Each line of the data below from the one holding "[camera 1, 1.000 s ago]" to the one holding "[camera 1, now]", inclusive, is to be reproduced exactly; no other line belongs in the answer.

[[ Source material open ]]

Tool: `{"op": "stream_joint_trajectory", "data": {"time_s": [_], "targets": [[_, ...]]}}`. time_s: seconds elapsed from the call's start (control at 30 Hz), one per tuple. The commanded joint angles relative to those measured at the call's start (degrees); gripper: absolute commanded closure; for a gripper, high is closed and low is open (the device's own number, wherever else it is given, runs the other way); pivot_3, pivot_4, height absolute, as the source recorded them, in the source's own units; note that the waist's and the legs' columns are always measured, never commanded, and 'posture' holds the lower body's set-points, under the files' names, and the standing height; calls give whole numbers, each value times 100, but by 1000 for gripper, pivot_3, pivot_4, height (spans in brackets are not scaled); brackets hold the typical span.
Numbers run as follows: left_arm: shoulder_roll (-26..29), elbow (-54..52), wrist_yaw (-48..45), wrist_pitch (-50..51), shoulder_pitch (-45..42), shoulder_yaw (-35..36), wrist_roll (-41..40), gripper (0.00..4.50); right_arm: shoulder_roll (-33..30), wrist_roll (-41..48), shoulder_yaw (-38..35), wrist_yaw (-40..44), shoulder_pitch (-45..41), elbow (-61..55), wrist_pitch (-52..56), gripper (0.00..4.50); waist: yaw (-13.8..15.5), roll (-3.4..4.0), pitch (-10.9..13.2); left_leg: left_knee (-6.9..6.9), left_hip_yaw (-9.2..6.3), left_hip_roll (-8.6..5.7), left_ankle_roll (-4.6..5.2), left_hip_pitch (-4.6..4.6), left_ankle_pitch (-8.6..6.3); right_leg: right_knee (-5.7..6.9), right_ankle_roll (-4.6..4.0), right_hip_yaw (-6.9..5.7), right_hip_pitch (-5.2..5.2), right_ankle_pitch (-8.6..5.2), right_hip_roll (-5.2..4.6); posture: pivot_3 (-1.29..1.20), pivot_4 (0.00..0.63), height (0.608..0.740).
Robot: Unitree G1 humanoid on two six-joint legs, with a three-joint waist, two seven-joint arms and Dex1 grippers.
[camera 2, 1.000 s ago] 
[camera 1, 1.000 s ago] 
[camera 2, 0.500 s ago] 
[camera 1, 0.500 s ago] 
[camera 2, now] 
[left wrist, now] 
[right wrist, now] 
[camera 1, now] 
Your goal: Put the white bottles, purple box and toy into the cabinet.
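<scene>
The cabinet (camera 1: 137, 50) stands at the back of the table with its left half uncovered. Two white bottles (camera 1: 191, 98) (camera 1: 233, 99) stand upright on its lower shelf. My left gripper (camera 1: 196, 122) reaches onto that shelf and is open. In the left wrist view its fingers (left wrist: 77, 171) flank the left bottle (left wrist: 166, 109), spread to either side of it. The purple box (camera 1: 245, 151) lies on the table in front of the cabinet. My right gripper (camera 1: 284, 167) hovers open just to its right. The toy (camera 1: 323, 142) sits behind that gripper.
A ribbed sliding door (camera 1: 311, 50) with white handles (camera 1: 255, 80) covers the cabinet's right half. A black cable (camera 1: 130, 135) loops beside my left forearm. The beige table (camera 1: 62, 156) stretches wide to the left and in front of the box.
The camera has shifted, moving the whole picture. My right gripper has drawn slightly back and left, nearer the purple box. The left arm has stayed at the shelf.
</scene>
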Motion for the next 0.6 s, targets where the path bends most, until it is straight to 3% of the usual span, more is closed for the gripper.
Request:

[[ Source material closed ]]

• _Solution to the exercise_:
[camera 1, 1.000 s ago] 
[camera 2, 0.500 s ago] 
[camera 1, 0.500 s ago] 
[camera 2, now] 
[left wrist, now] 
[right wrist, now] 
[camera 1, now] 

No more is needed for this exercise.